Волков ждал с замиранием сердца, выполнит ли Циммерман обещание.

И… Нет, не справились сержанты: смешался без всякого боя, без всякого усилия врага строй городских солдат. Налетели офицеры, за ними и кавалеры наехали на них. Один кавалер ретивый въехал в строй, вернее, уже в толпу солдат, выхватив железо из ножен, – так солдаты сразу ощетинились алебардами, а кто-то из солдат коня дерзкого кавалера невзначай копьишком-то в круп и кольнул. Конь взбрыкнул, рыцаря-болвана наземь сбросил.

Волков слышал, как засмеялся за его спиной Максимилиан, а за ним и Увалень, и братья Фейлинги стали смеяться. Краем глаза кавалер видел, как ухмыляется Брюнхвальд, но сам все еще не готов был даже улыбнуться, по-прежнему волновался. Видел, как к тому месту со всей своей свитой, под своим штандартом, спешит граф – порядок наводить. Волков волновался: ведь наведет, характера графу не занимать. Граф прибыл, стал кричать на городских солдат. И только тут кавалер понял, что победил. Только тут увидал, как стоящие за спинами пехоты арбалетчики стали поворачиваться один за другим и без строя, без всякого порядка уходить по дороге на север.

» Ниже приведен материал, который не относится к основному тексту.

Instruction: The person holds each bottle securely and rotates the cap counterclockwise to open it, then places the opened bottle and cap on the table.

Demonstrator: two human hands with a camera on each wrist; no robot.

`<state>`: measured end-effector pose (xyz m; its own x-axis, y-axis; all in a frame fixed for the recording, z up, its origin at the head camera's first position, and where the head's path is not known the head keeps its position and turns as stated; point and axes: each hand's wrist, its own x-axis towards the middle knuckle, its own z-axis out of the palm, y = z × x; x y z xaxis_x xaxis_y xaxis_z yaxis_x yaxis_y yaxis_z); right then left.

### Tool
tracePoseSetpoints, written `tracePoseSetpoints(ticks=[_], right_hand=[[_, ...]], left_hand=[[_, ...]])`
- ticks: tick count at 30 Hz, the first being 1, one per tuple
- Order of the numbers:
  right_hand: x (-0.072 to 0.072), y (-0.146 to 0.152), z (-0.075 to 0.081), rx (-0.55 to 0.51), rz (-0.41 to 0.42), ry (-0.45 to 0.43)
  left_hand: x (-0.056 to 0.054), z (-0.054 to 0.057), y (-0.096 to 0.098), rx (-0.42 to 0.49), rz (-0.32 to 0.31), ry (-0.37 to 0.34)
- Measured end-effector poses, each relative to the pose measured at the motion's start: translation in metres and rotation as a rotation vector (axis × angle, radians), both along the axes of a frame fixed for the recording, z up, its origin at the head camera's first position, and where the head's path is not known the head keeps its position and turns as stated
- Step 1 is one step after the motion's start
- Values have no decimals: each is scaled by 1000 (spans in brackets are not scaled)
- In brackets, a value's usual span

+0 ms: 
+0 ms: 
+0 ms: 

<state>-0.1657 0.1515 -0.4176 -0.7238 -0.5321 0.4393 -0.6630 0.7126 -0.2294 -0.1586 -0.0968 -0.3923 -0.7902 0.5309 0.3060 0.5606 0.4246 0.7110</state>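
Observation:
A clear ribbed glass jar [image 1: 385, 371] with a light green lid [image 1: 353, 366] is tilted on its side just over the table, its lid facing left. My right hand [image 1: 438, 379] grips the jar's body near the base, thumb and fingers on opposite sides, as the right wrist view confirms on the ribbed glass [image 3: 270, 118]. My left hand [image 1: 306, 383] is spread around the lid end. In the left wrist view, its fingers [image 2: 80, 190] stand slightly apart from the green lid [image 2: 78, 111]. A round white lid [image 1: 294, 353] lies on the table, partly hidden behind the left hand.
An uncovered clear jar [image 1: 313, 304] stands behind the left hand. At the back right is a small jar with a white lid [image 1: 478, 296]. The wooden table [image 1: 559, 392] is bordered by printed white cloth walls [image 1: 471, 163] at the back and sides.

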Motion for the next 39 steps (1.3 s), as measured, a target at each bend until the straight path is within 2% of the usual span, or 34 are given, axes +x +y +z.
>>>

И все больше и больше таких. А их ротмистр со своим помощником стояли у дороги и никого не останавливали. Молодец Циммерман, выполнил, что обещал.

– Арбалетчики что, уходят? – удивился Брюнхвальд.

А Волкова это удивление товарища даже задело: зная кавалера не один год, неужели Карл не понял, что это он все устроил. Но упрекать своего заместителя Волков не стал, только посмотрел на него слегка осуждающе.

– Черт, городские уходят все! Видели, господа, видели? – воскликнул обычно невозмутимый и молчаливый Увалень.

Теперь уже все это видели, все видели, как за арбалетчиками разворачиваются и удаляются по дороге и пехотинцы, несмотря на окрики людей графа и сержантов, что еще пытались остановить беглецов.

– А вот теперь пусть попробует. – Только тут Волков перевел дух и белым своим платком вытер лицо.

Теперь-то, даже если граф и продолжит упорствовать в злобе своей, пытаясь устроить сражение и пролить кровь, любой упрекнет его в том, что он намеренно кинул людей на убой. Намеренно! Ибо теперь перевес сил был очевиден даже младенцу. Теперь и люди герцога, провожая взглядами уходивших горожан, теряли строй, и они вовсе не хотели воевать. Офицеры их поехали к графу для разговора. Но что теперь говорить, дело кончено. Пусть мужики и купчишки слезают с окрестных холмов, зрелища не будет. Дело кончено.

Казалось бы, отлегло. Полегчало. Можно перевести дух. Людишки герцога тоже пошли назад, а тремя десятками рыцарей много граф не навоюет, да и не те это рыцари, что с войны на войну ездят, эти так, ерунда, поместное ополчение. Ждут уже, наверное, когда граф их распустит. Но Волкову легче не стало, умиротворения после важного свершения не наступило. Словно он на крутой холм взбежал, напрягая последние силы, и увидел, что дорога там не закончилась, а ведет вниз, к подножию еще более крутого холма, а за тем холмом другие холмы, и, кажется, нет им конца, кажется, всю жизнь преодолевать их.

Убрался граф не солоно хлебавши, но сколько на это Волков потратил денег: и на подкуп Циммермана, и на поход сюда. А ведь это не конец, теперь полторы тысячи людей нужно вернуть в лагерь, лошадей, пушки через реку переправить. А до ночи им ну никак не добраться. Ночных переправ ему больше не хотелось – одного раза хватило. А значит, придется ночевать у амбаров. А кормить людей как? Котлы и провизия на том берегу, в лагере. Люди, почитай, со вчерашнего вечера не кормлены. Вот и оказывается, что молодец, победил, но с победой-то этой ничего не заканчивается.

– Господа, мы были неплохи, дело удалось разрешить одним пушечным выстрелом и нашим бравым видом, выражаю вам свое удовлетворение, а теперь прошу отводить роты на Эшбахт, – обратился Волков к собравшимся офицерам. – Капитан-лейтенант, прошу вас возглавить войско.